Mary Hobson, executive vice president and managing director of the Colorado office, pensions and benefits practice, EFL Associates, said it's hard to generalize about the competitiveness of pay at public funds. Some public systems pay at competitive levels, while others don't, she said, describing FSBA's current compensation as “incredibly low.” Pay isn't the only driver in attracting talent, Ms. Hobson notes. Public systems can promote their job security and retirement benefits.
Gary Findlay, executive director of the $8.1 billion Missouri State Employees' Retirement System, Jefferson City, wrote in an e-mail in response to a request for comment: “The biggest challenge is competing with the private sector for the talent you need to generate good nominal and risk-adjusted return levels. Maintaining the right talent is critical because every additional dollar in return is one dollar less that is needed from the taxpayers to properly finance retirement benefits. ... The conflicting irony is that it's generally viewed as being OK to pay private-sector people at private-sector rates but not pay comparable talent inside a quasi-governmental organization at even a fraction of those levels.”
Well-structured, competitive compensation is part of good governance.
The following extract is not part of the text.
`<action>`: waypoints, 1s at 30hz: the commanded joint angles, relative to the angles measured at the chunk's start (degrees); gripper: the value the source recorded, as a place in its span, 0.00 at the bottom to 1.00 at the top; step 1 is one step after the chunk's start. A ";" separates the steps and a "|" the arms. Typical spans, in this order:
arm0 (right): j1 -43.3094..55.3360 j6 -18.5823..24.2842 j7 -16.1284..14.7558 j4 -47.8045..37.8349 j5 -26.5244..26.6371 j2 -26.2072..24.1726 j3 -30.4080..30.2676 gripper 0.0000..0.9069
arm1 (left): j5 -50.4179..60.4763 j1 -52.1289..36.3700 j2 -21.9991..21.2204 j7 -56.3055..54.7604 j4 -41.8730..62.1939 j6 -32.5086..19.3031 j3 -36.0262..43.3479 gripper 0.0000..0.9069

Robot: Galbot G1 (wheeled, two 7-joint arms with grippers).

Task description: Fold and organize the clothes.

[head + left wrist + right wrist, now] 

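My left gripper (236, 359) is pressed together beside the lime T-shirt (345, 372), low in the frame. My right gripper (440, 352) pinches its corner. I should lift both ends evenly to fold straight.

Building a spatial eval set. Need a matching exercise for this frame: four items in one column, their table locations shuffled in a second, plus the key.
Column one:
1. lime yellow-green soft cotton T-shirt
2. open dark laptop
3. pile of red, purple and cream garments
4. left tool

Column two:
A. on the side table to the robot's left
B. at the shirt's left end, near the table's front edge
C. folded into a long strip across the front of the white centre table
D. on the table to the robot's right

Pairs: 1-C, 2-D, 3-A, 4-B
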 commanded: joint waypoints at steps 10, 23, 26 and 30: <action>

Public funds with less qualified investment staffs risk not meeting their objectives in an environment of ever more complex investment strategies in markets that trade faster.
To meet objectives in investments and funding, trustees have to decide what resources they can bring to bear to compete in the capital markets for talent. Public fund trustees need to develop appropriate governance budgets of necessary resources to oversee their assets, from compensation to system technology. If funds don't have the appropriate governance budgets, they shouldn't move to more sophisticated asset allocations.
Simpler asset allocation might be more appropriate, although it could come with the cost of lower results and lower actuarial assumptions, causing higher contributions. Talent not up to the appropriate level of a fund's structure can raise funding cost by underperforming benchmarks.
To ease public concern, trustees ought to move more of total compensation to performance-based pay. Trustees must take care in designing compensation structures, properly aligning all the interests, especially in incentive compensation, so as to encourage only prudent risk taking. Incentive pay can promote better accountability and oversight of assets and it compels trustees to think intently about investment performance and risk levels.
In addition, trustees need to be more transparent to the public about the design of pay programs and should explain why competitive pay for investment professionals makes sense.
High pay doesn't guarantee outperformance, but without competitive pay, funds become more vulnerable to the costs of underperformance and higher employee turnover, leading to higher contributions.
When funds do outperform, “virtually all excess value (is) retained by the pension fund,” according to a 2009 report by McLagan, a compensation consulting firm and unit of Aon PLC.